The completion of acquisitions involving the transfer of control of a
cellular system requires prior FCC approval. Acquisitions of minority interests
generally do not require FCC approval. Whenever FCC approval is required, any
interested party may file a petition to dismiss or deny the application for
approval of the proposed transfer.

18

The FCC must be notified each time an additional cell is constructed which
enlarges the service area of a given market. The FCC's rules also generally
require persons or entities holding cellular construction permits or licenses to
coordinate their proposed frequency usage with neighboring cellular licensees in
order to avoid electrical interference between adjacent systems. The height and
power of base stations in the cellular system are regulated by FCC rules, as are
the types of signals emitted by these stations. In addition to regulation by the
FCC, cellular systems are subject to certain Federal Aviation Administration
("FAA") regulations with respect to the siting and construction of cellular
transmitter towers and antennas as well as local zoning requirements.

Beginning in 1996, the FCC has also imposed a requirement that all licensees
register and obtain FCC registration numbers for all of their antenna towers
which require prior FAA clearance. The Company is currently engaged in this
registration process. All new towers must be registered at the time of
construction and existing towers are being registered on a staggered
state-by-state basis, to be concluded in May 1998.

Beginning in October 1997, cellular systems, which previously were
"categorically excluded" from having to evaluate their facilities to ensure
their compliance with federal "radio frequency" (RF) radiation requirements,
were made subject to those requirements (cellular towers of less than 10 meters
in height, building-mounted antennae and cellular telephones). After October
1997, all new cellular facilities must be in compliance when they are brought
into service. Existing facilities must be brought into compliance with the
requirements when their licenses are renewed. The Company believes that the
great majority of its existing facilities already comply with the requirements,
that the remainder will be brought into compliance as required and that the
cellular telephones it sells comply with the standards.
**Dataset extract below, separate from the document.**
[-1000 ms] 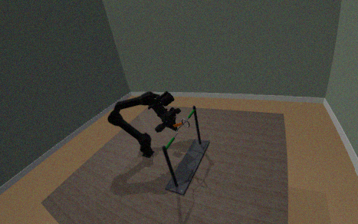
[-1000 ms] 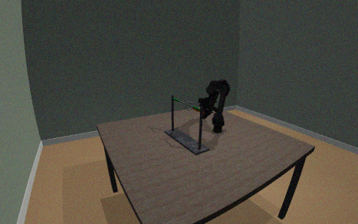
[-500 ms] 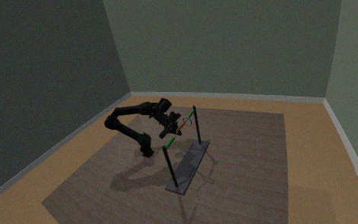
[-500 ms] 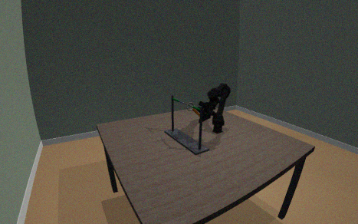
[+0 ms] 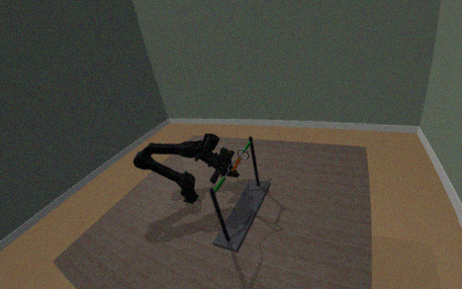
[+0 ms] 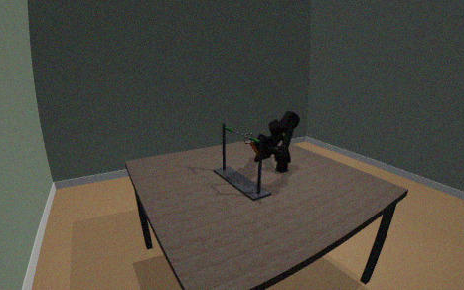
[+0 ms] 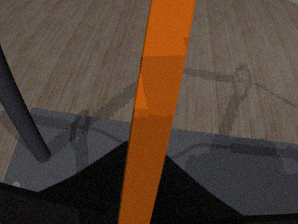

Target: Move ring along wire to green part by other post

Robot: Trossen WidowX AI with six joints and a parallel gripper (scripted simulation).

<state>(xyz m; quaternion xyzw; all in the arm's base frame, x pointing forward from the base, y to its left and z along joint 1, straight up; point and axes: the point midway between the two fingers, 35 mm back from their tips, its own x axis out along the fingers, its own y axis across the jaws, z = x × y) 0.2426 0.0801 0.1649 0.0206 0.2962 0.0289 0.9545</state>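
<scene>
The wire stand has two dark posts [image 5: 255,165] [image 5: 220,215] [image 6: 224,149] [image 6: 259,174] on a grey base plate [image 5: 243,215] [image 6: 237,181] [image 7: 266,169]. The wire between them is green by each post [image 5: 245,147] [image 5: 219,183] [image 6: 231,130] and thin grey in the middle. My gripper [image 5: 228,165] [image 6: 261,144] [image 7: 138,153] is shut on the orange handle [image 5: 234,164] [image 6: 248,142] [image 7: 162,63]. The ring [image 5: 241,154] sits around the wire between the posts, over the middle stretch. It is too small to tell whether it touches the wire. The wrist view shows the handle running up between the black fingers.
The stand and the arm's base [image 5: 189,193] [image 6: 282,164] are on a wooden table [image 5: 321,223] [image 6: 213,233]. One post [image 7: 23,123] stands to the left in the wrist view. Walls and floor surround the table.
</scene>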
Initial cellular telephone licenses were granted tor ten-year periods. The
FCC has established standards for conducting comparative renewal proceedings
between a cellular licensee seeking renewal of its license and challengers
filing competing applications. The FCC has: (i) established criteria for
comparing the renewal applicant to challengers, including the standards under
which a renewal expectancy will be granted to the applicant seeking license
renewal; (ii) established basic qualifications standards for challengers; and
(iii) provided procedures for preventing possible abuses in the comparative
renewal process. The FCC has concluded that it will award a renewal expectancy
if the licensee has (i) provided "substantial" performance, which is defined as
"sound, favorable and substantially above a level of mediocre service just
minimally justifying renewal," and (ii) complied with FCC rules, policies and
the Communications Act. If a renewal expectancy is awarded to an existing
licensee, its license is renewed and competing applications are not considered.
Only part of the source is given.